Employee relief fund surplus based on total obligations
The Supreme Tax Court has held that the returnable surplus of an employee relief fund is to be based on the total obligations of the fund, rather than on those in respect of individual member employers.
Employee relief funds are exempt from corporation tax, provided they retain sufficient assets to cover the actuarially calculated future obligations. If the assets exceed 125% of that amount at year end, the surplus must be returned to the parent employer or otherwise put to an appropriate purpose. Usually, relief funds are founded by employers for the benefit of their employees, although some funds are regional or sectoral and thus provide cover for the employees of a number of different enterprises. These multi-employer funds generally segregate their assets and obligations by employer-parent, mostly as a basis for setting the annual contributions.

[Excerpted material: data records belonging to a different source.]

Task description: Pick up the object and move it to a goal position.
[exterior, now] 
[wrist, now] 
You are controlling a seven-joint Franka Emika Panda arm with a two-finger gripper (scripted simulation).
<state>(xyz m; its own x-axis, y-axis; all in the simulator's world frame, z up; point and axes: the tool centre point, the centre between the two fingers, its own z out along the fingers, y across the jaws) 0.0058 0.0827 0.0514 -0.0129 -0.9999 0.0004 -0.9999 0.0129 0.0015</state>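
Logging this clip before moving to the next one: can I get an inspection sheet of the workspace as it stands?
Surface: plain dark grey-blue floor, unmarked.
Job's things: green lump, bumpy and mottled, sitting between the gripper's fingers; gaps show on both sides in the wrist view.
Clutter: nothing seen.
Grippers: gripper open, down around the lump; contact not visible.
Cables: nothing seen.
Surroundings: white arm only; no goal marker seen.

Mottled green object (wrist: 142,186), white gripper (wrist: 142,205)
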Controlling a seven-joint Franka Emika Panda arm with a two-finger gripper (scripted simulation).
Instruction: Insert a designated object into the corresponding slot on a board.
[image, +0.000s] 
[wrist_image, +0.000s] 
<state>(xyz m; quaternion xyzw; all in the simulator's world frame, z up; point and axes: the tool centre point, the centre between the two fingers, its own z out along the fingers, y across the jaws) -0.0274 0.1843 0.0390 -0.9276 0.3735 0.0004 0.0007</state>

A multi-employer fund established a surplus of more than 125% of the actuarial liability in respect of some of its employer segments. Accordingly, it paid out the excess to each employer affected as a return of contributions. However, it did not have an excess in total as some segments were well below the upper limit. The tax office saw the fund as a whole and withdrew its corporation tax exemption for having returned contributions to its members and thus depriving beneficiaries of the necessary asset cover. The Supreme Tax Court has now confirmed this result on the basis that the fund was a single entity liable towards all actual or potential beneficiaries. Its asset surplus could therefore only be calculated globally. Piece-meal distributions were barred if there was no excess overall. If they were made despite the bar, the fund had failed to maintain the necessary asset cover and forfeited its tax-exempt status.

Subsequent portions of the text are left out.